**TASK INSTRUCTIONS**
Nothing but the lines below from the one containing "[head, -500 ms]" through the one containing "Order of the" should appear in the answer, exact and without pictures.

━━━━━ INFORMATION PROVIDED ━━━━━

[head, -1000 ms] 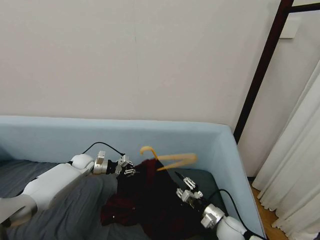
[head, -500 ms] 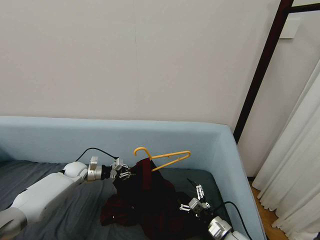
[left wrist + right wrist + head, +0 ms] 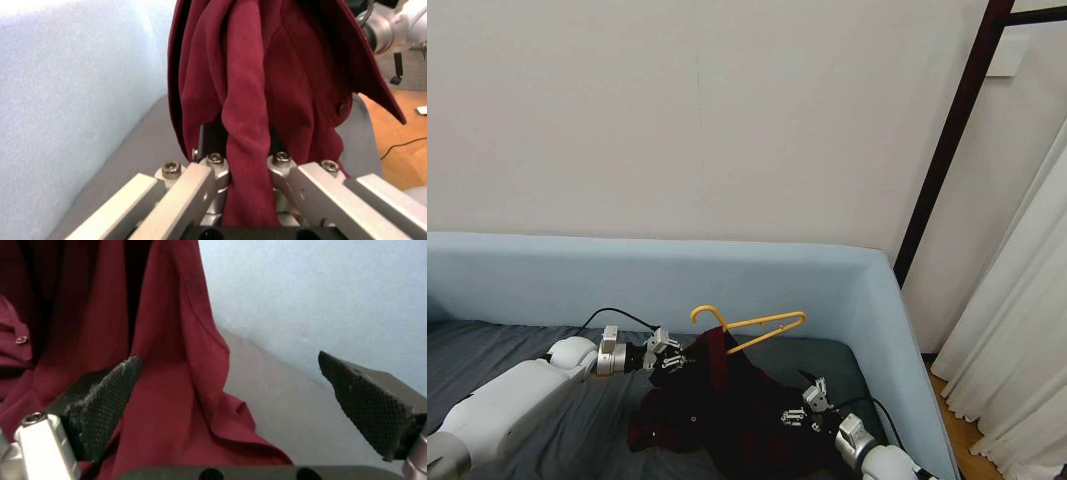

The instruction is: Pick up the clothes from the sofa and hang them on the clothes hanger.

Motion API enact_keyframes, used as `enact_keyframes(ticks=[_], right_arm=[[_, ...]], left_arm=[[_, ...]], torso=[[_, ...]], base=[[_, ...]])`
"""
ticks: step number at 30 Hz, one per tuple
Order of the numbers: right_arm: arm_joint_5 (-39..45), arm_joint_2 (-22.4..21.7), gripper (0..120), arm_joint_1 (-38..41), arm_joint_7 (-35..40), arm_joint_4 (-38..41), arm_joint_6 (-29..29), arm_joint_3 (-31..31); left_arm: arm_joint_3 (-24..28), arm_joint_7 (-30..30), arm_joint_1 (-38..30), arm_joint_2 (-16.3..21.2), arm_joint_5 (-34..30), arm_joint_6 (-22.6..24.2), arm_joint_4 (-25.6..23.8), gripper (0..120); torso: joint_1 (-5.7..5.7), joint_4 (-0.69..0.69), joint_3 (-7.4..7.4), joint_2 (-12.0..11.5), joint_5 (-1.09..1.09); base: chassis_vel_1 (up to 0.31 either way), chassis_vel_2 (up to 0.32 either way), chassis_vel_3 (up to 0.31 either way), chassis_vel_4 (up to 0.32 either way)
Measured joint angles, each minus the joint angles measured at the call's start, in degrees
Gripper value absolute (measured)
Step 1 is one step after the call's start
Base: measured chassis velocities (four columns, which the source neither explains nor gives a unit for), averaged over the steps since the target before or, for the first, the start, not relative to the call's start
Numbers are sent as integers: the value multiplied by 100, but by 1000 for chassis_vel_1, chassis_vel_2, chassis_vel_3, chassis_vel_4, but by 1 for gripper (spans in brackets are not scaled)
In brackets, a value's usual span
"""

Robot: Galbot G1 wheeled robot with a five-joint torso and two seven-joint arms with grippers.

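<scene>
The red shirt (image 3: 717,395) with the yellow hanger (image 3: 762,323) in it is pinched by the left gripper (image 3: 670,358) over the sofa (image 3: 527,275), carried slightly lower than before, while the right gripper (image 3: 812,405), pulled back, is spread wide beside its hem.

- No text, label, brand, number or sign is showing readably in any of the views.
</scene>
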Motion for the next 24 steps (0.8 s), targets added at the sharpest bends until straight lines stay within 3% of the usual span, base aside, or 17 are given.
enact_keyframes(ticks=[20,24], right_arm=[[394,748,100,437,-140,-1233,-218,-260],[406,820,90,437,-141,-1331,-219,-254]], left_arm=[[-51,137,-50,9,-6,0,79,1],[-22,151,-50,9,-5,0,66,1]], torso=[[0,0,0,-1,1],[1,-1,0,-1,0]], base=[[0,0,0,0],[0,0,0,0]])
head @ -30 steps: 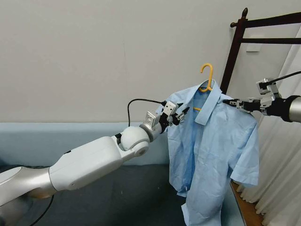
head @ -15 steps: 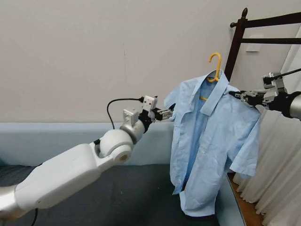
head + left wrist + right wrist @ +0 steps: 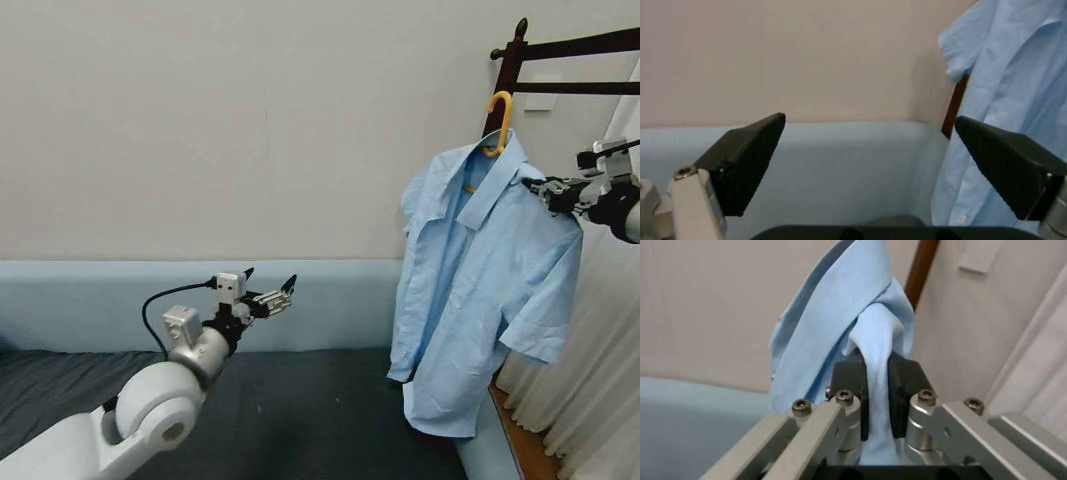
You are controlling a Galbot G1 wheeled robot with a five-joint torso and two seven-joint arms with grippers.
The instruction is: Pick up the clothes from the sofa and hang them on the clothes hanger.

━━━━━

**SOLUTION TO THIS TASK**
[head, -500 ms] 
[left wrist + right wrist + head, +0 ms] 

The instruction is: Pick up the clothes from the sofa and hang them on the clothes hanger.

Motion API enact_keyframes, used as `enact_keyframes(ticks=[_], right_arm=[[_, ...]], left_arm=[[_, ...]], torso=[[_, ...]], base=[[_, ...]])`
"""
ticks: step number at 30 Hz, one per tuple
Order of the numbers: right_arm: arm_joint_5 (-39..45), arm_joint_2 (-22.4..21.7), gripper (0..120), arm_joint_1 (-38..41), arm_joint_7 (-35..40), arm_joint_4 (-38..41), arm_joint_6 (-29..29), arm_joint_3 (-31..31); left_arm: arm_joint_3 (-24..28), arm_joint_7 (-30..30), arm_joint_1 (-38..30), arm_joint_2 (-16.3..21.2), arm_joint_5 (-34..30), arm_joint_6 (-22.6..24.2), arm_joint_4 (-25.6..23.8), gripper (0..120); torso: joint_1 (-5.7..5.7), joint_4 (-0.69..0.69), joint_3 (-7.4..7.4), joint_2 (-12.0..11.5), joint_5 (-1.09..1.09); base: chassis_vel_1 (up to 0.31 either way), chassis_vel_2 (up to 0.32 either way), chassis_vel_3 (up to 0.31 either way), chassis_vel_4 (up to 0.32 either way)

No more output will be produced for this exercise.